• _ASSIGNMENT_
Each line from the one containing "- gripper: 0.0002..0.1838" through the end of the data below is to be output verbatim, with no lines added or left out.

• _INPUT DATA_
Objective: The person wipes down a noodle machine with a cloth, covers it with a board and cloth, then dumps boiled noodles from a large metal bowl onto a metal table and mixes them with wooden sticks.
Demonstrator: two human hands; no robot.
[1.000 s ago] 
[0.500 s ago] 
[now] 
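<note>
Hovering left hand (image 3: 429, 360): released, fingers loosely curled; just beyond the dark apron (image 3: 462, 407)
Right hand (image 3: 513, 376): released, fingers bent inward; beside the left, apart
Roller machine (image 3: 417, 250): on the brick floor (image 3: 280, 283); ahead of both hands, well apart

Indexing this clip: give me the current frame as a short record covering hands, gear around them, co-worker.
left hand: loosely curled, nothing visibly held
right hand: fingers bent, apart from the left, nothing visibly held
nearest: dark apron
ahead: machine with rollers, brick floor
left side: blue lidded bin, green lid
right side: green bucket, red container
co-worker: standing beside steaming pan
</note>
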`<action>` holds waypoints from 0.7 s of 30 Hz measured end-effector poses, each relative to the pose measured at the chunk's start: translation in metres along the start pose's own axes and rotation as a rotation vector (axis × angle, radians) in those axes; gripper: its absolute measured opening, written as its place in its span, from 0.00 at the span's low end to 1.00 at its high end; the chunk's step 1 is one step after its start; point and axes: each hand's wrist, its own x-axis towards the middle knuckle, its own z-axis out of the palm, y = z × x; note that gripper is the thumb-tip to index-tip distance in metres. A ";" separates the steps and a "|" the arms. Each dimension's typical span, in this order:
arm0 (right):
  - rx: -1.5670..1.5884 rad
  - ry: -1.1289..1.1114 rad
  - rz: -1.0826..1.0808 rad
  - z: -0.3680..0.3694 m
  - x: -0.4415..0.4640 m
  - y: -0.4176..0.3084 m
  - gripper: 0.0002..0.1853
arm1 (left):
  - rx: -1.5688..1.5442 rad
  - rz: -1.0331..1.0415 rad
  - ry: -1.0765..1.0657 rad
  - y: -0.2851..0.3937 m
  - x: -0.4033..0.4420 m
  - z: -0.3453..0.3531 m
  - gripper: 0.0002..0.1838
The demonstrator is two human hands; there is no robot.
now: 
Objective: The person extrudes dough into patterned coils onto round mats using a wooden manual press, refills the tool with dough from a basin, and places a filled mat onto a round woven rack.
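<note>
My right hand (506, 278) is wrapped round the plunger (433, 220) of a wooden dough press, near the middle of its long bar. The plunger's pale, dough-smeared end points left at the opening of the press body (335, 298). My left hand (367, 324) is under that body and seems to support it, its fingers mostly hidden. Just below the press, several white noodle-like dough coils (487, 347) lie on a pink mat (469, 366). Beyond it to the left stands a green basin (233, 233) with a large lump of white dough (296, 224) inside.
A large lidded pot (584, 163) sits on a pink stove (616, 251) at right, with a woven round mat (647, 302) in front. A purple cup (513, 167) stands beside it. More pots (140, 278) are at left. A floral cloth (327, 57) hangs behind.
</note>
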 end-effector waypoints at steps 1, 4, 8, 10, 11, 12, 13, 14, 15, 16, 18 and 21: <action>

• _OUTPUT OF THE EXERCISE_
  - gripper: 0.0002..0.1838
The demonstrator is two human hands; there is no robot.
now: 
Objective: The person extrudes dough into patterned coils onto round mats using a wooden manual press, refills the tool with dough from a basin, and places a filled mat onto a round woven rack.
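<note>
My right hand (506, 278) is wrapped round the plunger (433, 220) of a wooden dough press, near the middle of its long bar. The plunger's pale, dough-smeared end points left at the opening of the press body (335, 298). My left hand (367, 324) is under that body and seems to support it, its fingers mostly hidden. Just below the press, several white noodle-like dough coils (487, 347) lie on a pink mat (469, 366). Beyond it to the left stands a green basin (233, 233) with a large lump of white dough (296, 224) inside.
A large lidded pot (584, 163) sits on a pink stove (616, 251) at right, with a woven round mat (647, 302) in front. A purple cup (513, 167) stands beside it. More pots (140, 278) are at left. A floral cloth (327, 57) hangs behind.
</note>
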 end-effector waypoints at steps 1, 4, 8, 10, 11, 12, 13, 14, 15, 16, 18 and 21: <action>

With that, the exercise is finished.